I am trying all outlets... therapy, 180 plan, acceptance of present situation but still very angry.. Advice??


----------



## Homemaker_Numero_Uno (Jan 18, 2011)

All anger is shake-able. When you lose the paradigm of anger you cannot shake, you will be able to deal with the anger. Anger will eat you up inside and cause health problems. You are angry about something that happened in the past, that affected your perceptions and beliefs about the future that were probably completely unfounded if you really go back and assess the situation again from the prior point of perspective. I can see being angry about things that are happening in the moment, and dealing with that anger in a way that you don't hold on to it. but holding onto anger about stuff that happened in the past? The only person that really cares about that is you. Anger is a lonely place to be. Eventually you will be angry about being angry. At that point, you will realize that in order to stop being angry, you have to let go of the original 'anger' package from the past. Being angry about being angry is probably the best place to start. That's my only advice. If you can be angry at the anger, then you can do something about it. In order to stop the new wave of anger, you will find that you really do have to figure out a way to eradicate the original anger from the past, that only has meaning for you, and really, only had meaning in the past as it pertained to your expectations (predictions, crystal ball beliefs) about the future and what you thought you knew about your reality at that time.


----------



## Summer4744 (Oct 15, 2012)

Harken. Are you still with WW or are you separated?


----------



## cantthinkstraight (May 6, 2012)

Something an old friend told me a while back that's always
stuck with me over the years was "nobody _makes_ you angry, you _choose_ to get angry."

Even still, it takes time and a lot of effort.

The more you focus on yourself, the better off you'll be.
Who do you want to be? It's a fresh start and the clock is ticking.

The way I look at it, I wasted almost 2 decades with someone
that would stab me and our family in the heart. I refuse to waste
any more time mourning a fake person who's too blind to see
the damage she's caused. Not worth it.


----------



## idkwot2do (Dec 29, 2012)

I was very angry for a long time. Then I was angry for being angry.

I can honestly say I have not an ounce of anger left about his infidelity

But that is probably because I dont care anymore, inside I moved on along time ago

There is hope

Choose happiness


----------



## C-man (Oct 23, 2012)

Harken Banks said:


> Seems to come and go, but it is always there. Even after it doesn't seem to make sense anymore. Without children, we could shake hands and part.


Yes. That is one of the worst things.

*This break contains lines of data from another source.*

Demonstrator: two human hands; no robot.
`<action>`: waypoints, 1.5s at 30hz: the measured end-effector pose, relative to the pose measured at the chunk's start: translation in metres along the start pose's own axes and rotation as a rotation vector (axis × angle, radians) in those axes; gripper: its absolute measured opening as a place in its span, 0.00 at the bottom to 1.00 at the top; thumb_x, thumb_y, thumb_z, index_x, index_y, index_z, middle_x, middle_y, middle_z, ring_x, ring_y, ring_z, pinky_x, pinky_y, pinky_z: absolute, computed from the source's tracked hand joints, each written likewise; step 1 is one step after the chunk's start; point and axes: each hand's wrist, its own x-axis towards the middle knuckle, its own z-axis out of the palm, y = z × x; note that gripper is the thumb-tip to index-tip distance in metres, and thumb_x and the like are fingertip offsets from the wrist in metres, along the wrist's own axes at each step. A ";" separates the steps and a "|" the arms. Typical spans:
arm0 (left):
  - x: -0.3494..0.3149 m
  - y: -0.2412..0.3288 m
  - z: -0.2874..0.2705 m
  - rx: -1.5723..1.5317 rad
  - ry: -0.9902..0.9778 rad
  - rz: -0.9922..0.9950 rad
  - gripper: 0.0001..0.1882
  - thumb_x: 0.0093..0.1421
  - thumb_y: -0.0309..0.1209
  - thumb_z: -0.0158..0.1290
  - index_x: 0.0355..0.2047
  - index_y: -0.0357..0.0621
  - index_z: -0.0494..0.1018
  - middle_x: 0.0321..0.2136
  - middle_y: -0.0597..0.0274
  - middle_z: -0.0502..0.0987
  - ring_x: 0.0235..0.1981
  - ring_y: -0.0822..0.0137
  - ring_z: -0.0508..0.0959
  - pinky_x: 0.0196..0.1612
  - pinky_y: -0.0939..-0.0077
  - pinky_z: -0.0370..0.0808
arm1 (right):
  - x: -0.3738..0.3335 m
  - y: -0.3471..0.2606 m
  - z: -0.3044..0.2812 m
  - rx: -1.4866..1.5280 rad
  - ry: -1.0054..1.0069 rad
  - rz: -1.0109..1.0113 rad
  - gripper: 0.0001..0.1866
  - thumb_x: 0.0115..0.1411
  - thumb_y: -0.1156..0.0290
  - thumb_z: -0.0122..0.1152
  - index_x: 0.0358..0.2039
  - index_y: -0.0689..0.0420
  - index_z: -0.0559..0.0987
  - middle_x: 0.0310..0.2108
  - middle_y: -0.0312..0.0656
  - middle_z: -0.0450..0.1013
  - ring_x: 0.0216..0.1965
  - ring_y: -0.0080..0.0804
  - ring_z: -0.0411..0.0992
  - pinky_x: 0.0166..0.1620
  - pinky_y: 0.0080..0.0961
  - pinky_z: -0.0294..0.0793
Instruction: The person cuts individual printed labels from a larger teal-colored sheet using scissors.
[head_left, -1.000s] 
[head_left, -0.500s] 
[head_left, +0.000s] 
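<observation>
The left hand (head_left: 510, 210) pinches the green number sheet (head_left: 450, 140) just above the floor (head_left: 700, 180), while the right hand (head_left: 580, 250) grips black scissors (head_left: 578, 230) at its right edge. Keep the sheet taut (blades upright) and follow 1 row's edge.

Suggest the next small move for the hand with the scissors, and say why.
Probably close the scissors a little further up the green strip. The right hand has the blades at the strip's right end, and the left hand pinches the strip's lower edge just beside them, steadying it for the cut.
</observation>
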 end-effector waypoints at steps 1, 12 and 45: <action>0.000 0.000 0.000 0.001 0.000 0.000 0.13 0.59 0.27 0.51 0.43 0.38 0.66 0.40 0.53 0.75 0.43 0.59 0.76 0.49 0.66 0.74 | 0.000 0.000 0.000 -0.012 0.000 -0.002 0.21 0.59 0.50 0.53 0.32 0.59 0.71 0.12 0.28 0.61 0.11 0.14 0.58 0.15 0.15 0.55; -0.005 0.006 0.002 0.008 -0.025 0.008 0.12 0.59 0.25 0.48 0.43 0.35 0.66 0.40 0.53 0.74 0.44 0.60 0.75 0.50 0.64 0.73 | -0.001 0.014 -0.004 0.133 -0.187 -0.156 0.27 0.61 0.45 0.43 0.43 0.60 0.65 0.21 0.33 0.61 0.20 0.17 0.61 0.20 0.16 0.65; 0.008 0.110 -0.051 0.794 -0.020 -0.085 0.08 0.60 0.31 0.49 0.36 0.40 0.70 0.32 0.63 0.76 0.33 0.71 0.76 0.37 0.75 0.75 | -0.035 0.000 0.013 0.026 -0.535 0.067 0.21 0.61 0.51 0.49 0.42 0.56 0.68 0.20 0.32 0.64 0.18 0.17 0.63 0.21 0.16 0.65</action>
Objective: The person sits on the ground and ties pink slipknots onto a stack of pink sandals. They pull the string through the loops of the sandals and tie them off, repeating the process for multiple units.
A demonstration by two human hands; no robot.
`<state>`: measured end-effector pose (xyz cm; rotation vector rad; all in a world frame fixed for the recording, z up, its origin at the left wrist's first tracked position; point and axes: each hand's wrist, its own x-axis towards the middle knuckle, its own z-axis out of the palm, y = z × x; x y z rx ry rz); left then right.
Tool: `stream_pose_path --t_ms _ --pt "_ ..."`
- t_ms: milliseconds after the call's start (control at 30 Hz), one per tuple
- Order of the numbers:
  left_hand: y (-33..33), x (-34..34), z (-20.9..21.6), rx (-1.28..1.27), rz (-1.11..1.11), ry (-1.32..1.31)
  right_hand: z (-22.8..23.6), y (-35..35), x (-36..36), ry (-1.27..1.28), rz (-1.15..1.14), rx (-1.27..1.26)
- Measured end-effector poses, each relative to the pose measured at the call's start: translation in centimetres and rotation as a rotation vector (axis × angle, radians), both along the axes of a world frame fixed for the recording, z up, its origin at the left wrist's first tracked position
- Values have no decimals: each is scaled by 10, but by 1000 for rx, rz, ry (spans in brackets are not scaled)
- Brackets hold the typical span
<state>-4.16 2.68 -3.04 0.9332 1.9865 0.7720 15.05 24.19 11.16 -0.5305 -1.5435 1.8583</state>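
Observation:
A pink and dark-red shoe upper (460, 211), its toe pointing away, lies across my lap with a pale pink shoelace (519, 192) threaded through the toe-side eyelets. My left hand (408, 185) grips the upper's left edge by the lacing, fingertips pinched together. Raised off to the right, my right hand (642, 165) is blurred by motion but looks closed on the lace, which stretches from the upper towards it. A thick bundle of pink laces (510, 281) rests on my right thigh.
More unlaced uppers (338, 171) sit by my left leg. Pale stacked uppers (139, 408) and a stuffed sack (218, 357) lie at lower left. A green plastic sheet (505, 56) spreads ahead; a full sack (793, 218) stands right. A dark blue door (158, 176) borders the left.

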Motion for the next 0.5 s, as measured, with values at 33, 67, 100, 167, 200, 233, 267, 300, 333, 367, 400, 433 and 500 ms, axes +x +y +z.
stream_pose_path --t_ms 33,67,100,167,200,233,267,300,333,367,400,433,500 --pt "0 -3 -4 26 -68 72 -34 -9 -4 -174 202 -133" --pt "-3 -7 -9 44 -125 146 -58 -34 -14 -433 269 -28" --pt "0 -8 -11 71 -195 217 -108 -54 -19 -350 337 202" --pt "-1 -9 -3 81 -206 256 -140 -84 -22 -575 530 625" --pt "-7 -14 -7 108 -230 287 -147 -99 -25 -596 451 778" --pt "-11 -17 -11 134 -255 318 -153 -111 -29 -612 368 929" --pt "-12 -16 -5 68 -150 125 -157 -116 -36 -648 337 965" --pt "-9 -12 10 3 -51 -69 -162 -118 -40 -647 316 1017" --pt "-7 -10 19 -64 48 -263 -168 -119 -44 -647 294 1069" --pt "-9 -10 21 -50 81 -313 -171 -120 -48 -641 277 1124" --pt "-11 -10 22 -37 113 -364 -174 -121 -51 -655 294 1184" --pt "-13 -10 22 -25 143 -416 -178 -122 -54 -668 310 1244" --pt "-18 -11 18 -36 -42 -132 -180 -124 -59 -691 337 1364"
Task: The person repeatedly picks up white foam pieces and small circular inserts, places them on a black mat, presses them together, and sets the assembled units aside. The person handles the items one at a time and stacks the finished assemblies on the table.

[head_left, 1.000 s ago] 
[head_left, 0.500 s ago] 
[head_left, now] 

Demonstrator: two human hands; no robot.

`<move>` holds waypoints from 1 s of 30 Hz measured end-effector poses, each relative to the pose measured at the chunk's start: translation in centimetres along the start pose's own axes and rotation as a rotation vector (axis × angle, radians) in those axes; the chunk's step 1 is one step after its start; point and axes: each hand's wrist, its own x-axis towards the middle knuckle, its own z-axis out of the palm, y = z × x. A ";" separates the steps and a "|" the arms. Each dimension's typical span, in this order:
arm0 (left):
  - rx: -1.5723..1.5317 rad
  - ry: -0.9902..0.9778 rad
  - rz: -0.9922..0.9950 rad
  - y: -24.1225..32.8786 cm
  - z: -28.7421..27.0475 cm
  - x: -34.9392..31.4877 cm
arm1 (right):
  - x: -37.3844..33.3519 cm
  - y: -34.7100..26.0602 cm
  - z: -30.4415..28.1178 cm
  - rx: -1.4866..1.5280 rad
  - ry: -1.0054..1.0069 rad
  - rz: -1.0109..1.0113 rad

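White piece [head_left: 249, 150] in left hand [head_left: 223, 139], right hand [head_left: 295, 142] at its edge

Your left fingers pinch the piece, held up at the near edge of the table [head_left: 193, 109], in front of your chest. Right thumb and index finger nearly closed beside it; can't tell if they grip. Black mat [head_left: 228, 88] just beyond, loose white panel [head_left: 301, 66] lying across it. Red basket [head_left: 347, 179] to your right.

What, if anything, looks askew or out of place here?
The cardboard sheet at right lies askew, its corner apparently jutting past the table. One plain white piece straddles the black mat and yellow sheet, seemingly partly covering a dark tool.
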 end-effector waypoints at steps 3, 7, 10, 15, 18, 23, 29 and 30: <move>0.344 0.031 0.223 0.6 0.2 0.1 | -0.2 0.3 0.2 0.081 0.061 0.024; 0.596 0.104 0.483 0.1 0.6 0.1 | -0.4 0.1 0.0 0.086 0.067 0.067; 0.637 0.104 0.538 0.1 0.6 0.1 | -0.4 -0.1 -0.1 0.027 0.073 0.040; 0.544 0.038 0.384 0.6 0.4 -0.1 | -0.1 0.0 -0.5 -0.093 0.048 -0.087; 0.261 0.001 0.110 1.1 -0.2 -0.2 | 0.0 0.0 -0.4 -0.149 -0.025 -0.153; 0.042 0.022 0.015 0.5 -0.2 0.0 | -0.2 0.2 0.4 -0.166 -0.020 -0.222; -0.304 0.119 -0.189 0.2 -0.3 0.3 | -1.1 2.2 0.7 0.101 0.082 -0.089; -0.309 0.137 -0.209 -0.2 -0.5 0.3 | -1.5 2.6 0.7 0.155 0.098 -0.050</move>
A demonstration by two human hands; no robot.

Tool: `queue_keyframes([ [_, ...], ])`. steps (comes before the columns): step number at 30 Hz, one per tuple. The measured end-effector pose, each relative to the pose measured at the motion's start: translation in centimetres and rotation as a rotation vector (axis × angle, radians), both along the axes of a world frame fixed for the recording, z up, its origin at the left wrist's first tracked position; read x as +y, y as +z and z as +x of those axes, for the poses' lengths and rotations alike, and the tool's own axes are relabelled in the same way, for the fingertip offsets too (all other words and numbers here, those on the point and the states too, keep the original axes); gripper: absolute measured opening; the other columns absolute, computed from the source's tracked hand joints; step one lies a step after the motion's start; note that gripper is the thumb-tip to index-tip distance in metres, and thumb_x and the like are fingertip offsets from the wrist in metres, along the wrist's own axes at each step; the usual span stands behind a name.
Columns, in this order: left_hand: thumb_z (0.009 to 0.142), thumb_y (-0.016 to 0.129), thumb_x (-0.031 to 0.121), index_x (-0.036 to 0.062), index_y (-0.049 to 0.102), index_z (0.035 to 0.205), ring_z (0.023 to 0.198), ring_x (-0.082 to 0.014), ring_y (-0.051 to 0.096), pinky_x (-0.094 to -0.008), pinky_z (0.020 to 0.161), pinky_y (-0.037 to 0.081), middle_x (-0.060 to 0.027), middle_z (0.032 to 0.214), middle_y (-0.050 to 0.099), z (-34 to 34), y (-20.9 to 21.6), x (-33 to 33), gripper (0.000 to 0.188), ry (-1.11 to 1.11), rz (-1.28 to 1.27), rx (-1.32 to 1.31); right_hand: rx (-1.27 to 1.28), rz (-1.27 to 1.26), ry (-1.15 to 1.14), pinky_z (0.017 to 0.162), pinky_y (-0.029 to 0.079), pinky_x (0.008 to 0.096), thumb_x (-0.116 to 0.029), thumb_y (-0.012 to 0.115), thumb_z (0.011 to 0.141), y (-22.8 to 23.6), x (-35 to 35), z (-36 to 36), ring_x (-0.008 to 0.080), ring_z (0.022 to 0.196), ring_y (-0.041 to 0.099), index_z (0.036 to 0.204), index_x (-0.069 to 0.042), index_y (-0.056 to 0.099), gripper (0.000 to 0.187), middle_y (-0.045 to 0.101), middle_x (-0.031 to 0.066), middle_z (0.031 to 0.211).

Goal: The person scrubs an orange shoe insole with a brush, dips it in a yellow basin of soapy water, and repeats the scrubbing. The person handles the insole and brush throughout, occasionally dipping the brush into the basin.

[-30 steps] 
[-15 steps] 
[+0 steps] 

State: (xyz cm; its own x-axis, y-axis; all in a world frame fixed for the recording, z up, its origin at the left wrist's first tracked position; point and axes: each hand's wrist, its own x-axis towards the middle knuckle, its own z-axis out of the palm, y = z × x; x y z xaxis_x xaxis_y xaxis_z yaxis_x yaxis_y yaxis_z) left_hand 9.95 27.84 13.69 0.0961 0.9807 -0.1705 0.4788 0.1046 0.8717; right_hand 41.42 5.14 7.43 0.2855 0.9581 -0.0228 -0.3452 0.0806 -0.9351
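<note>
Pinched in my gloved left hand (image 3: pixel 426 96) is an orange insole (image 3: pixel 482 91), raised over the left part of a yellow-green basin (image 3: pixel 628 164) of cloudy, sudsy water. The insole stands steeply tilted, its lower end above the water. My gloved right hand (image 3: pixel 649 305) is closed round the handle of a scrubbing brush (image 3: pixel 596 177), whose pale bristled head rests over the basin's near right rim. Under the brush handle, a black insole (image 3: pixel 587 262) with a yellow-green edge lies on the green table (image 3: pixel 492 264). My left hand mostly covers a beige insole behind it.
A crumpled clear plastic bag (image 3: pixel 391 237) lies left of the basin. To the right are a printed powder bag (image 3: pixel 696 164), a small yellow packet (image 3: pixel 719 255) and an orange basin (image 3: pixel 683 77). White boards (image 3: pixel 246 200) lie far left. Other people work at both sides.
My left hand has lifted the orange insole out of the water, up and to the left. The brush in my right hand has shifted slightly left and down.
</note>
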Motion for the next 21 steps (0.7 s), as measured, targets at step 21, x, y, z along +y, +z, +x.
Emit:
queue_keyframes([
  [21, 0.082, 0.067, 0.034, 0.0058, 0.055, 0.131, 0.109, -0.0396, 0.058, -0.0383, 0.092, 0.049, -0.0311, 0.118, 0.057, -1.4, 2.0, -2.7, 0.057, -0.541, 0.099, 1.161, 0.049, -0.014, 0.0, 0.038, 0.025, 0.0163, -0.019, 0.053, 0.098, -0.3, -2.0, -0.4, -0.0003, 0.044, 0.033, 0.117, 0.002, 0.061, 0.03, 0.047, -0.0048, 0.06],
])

Before this all happened, I was a pretty easy going person - actually joked and laughed most of the time - never took anything too seriously (which might have been a bit of a problem for my stbxw, now that I think about it). I mean, I took being a husband and a father very seriously, but tried to have as much fun with it as possible.

Now I am angry at least two or three times a day - for no particular reason - it will just be a small trigger, like trying to plan something for the weekend, then realizing I don't have the kids for that weekend and we are no longer a family. Or waking up in an empty house and going past my kids bedrooms. 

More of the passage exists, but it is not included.